- _TASK GOAL_:
Please give the listing underneath again, exactly as shown.

- _COLLECTED MATERIAL_:

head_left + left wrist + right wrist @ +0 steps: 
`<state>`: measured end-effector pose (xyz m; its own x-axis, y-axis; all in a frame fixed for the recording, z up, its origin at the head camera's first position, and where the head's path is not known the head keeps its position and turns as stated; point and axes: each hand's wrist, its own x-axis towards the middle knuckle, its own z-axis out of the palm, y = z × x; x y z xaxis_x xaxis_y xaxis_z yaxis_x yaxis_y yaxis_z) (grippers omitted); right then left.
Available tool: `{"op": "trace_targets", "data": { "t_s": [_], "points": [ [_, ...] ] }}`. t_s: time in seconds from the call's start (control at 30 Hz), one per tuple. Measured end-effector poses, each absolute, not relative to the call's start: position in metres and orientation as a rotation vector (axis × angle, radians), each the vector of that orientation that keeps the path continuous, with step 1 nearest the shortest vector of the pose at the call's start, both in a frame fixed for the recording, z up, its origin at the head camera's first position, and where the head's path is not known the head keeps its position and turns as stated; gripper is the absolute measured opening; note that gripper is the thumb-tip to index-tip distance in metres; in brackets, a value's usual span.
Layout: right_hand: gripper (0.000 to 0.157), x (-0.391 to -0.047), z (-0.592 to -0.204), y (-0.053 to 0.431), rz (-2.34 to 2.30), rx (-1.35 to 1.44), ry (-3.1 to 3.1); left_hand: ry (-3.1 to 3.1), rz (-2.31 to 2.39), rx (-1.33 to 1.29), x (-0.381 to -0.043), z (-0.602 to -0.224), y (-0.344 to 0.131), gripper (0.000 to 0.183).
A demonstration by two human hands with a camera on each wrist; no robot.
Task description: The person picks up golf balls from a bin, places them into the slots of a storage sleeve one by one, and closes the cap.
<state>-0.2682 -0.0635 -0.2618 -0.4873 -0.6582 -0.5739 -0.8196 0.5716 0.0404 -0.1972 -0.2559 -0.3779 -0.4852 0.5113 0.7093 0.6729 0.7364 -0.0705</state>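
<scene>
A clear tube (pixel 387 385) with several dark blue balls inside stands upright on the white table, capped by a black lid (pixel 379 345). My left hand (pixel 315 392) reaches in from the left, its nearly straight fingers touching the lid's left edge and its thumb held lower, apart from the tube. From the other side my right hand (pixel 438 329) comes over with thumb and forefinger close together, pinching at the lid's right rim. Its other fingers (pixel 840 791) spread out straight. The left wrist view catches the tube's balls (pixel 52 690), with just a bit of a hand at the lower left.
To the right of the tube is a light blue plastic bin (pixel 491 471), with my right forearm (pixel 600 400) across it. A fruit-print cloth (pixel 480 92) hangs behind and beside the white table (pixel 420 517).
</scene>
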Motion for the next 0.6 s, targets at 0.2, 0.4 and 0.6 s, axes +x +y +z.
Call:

- _ANSWER TO THIS TASK_:
head_left + left wrist + right wrist @ +0 steps: 
`<state>`: measured end-effector pose (xyz m; its own x-axis, y-axis; all in a frame fixed for the recording, z up, its origin at the head camera's first position, and where the head's path is not known the head keeps its position and turns as stated; point and axes: each hand's wrist, its own x-axis towards the middle knuckle, its own z-axis out of the palm, y = z × x; x y z xaxis_x xaxis_y xaxis_z yaxis_x yaxis_y yaxis_z) (grippers omitted); right then left.
Available tool: `{"op": "trace_targets", "data": { "t_s": [_], "points": [ [_, ...] ] }}`. t_s: time in seconds from the call's start (control at 30 Hz), one per tuple. Measured end-effector poses, each absolute, not relative to the call's start: position in metres and orientation as a rotation vector (axis × angle, radians), each the vector of that orientation that keeps the path continuous, with step 1 nearest the shortest vector of the pose at the call's start, both in a frame fixed for the recording, z up, its origin at the head camera's first position, and where the head's path is not known the head keeps its position and turns as stated; gripper is the absolute measured opening; note that gripper is the thumb-tip to index-tip distance in metres; in brackets, a value's usual span.
Layout: right_hand: gripper (0.000 to 0.157), x (-0.391 to -0.047), z (-0.592 to -0.204), y (-0.053 to 0.431), rz (-2.34 to 2.30), rx (-1.35 to 1.44), ry (-3.1 to 3.1); left_hand: ry (-3.1 to 3.1), rz (-2.31 to 2.39), rx (-1.33 to 1.29), x (-0.381 to -0.043), z (-0.602 to -0.224), y (-0.344 to 0.131), gripper (0.000 to 0.183).
A demonstration by two human hands with a camera on each wrist; no robot.
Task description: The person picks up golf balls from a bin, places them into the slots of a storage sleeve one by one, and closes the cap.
<state>-0.2682 -0.0635 -0.2618 -0.4873 -0.6582 -0.5739 -0.8196 0.5716 0.0404 -0.1972 -0.2559 -0.3779 -0.4852 0.5113 0.7093 0.6729 0.7364 -0.0705</state>
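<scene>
A clear tube (pixel 387 385) with several dark blue balls inside stands upright on the white table, capped by a black lid (pixel 379 345). My left hand (pixel 315 392) reaches in from the left, its nearly straight fingers touching the lid's left edge and its thumb held lower, apart from the tube. From the other side my right hand (pixel 438 329) comes over with thumb and forefinger close together, pinching at the lid's right rim. Its other fingers (pixel 840 791) spread out straight. The left wrist view catches the tube's balls (pixel 52 690), with just a bit of a hand at the lower left.
To the right of the tube is a light blue plastic bin (pixel 491 471), with my right forearm (pixel 600 400) across it. A fruit-print cloth (pixel 480 92) hangs behind and beside the white table (pixel 420 517).
</scene>
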Motion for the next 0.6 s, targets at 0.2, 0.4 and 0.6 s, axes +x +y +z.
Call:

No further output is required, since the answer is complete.